**Assigned task:** Copy, exactly and without additions, every line in the records below from the one holding "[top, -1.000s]" through the one holding "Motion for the", both ends included.

**The input:**
·····

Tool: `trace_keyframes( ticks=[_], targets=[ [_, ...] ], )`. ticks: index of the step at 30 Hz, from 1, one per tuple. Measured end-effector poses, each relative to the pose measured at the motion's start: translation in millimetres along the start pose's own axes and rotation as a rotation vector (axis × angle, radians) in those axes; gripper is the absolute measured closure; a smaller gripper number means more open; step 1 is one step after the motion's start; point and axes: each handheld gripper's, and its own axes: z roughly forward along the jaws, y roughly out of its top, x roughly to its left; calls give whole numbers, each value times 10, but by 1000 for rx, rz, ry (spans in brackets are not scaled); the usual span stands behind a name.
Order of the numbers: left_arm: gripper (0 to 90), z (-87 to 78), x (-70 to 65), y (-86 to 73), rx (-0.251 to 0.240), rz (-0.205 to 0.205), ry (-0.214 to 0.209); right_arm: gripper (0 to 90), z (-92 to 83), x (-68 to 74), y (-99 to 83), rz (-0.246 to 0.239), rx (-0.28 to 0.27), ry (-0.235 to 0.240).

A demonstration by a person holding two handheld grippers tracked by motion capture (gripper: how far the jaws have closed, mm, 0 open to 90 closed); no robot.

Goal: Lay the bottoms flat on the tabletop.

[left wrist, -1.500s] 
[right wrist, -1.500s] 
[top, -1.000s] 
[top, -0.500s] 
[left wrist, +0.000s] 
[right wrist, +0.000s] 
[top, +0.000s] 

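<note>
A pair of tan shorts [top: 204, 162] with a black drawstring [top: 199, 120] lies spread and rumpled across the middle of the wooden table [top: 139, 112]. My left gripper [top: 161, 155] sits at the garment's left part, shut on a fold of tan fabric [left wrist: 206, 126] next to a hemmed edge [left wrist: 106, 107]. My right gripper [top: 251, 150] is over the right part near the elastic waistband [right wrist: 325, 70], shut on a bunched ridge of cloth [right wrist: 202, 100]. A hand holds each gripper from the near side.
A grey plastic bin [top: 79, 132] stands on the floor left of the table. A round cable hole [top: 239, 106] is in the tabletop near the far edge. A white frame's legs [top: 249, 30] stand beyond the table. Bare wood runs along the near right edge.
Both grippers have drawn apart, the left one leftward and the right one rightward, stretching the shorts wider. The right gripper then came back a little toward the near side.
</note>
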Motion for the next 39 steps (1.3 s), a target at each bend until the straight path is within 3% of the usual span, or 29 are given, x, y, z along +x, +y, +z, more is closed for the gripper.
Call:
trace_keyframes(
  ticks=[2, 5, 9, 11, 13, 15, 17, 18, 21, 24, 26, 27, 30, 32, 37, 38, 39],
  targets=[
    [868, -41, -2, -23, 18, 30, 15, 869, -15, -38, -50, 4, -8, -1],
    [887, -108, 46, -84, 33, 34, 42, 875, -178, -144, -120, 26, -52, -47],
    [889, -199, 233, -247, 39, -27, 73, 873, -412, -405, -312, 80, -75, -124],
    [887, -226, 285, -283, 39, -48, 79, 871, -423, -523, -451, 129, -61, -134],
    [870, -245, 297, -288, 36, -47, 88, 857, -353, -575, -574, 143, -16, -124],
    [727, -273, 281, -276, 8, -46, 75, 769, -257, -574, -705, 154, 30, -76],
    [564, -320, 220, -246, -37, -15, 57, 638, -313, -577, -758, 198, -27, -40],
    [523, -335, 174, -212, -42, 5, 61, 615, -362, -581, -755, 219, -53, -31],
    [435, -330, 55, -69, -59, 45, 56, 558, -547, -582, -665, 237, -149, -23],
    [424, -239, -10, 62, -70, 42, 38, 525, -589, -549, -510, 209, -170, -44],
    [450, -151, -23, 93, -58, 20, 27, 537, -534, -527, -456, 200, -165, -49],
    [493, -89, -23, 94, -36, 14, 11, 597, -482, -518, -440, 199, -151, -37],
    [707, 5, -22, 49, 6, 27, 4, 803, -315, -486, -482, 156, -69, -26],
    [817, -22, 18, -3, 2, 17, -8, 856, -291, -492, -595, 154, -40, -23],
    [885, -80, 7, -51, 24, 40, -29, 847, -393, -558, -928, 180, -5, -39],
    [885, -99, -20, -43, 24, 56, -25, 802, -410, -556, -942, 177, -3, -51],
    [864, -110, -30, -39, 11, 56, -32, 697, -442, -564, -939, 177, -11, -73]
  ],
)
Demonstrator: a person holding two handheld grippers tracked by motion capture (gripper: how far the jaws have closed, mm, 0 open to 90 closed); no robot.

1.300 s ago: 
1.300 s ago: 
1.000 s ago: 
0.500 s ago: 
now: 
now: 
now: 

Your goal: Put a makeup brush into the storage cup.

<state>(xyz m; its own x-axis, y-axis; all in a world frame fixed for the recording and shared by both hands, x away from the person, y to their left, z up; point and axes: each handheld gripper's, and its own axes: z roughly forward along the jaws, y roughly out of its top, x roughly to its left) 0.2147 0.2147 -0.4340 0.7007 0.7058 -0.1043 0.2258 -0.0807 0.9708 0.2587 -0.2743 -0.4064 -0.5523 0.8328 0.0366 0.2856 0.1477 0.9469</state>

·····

**Exercise solution:**
[top, -1.000s] 
[top, -0.500s] 
[left wrist, +0.000s] 
[right wrist, +0.000s] 
[top, +0.000s] 

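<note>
A pair of tan shorts [top: 204, 162] with a black drawstring [top: 199, 120] lies spread and rumpled across the middle of the wooden table [top: 139, 112]. My left gripper [top: 161, 155] sits at the garment's left part, shut on a fold of tan fabric [left wrist: 206, 126] next to a hemmed edge [left wrist: 106, 107]. My right gripper [top: 251, 150] is over the right part near the elastic waistband [right wrist: 325, 70], shut on a bunched ridge of cloth [right wrist: 202, 100]. A hand holds each gripper from the near side.
A grey plastic bin [top: 79, 132] stands on the floor left of the table. A round cable hole [top: 239, 106] is in the tabletop near the far edge. A white frame's legs [top: 249, 30] stand beyond the table. Bare wood runs along the near right edge.
Both grippers have drawn apart, the left one leftward and the right one rightward, stretching the shorts wider. The right gripper then came back a little toward the near side.
</note>
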Motion for the next 39 steps (1.3 s), a target at each bend until the straight path is within 3% of the usual span, or 29 are given, x, y, z along +x, +y, +z, more is closed for the gripper.

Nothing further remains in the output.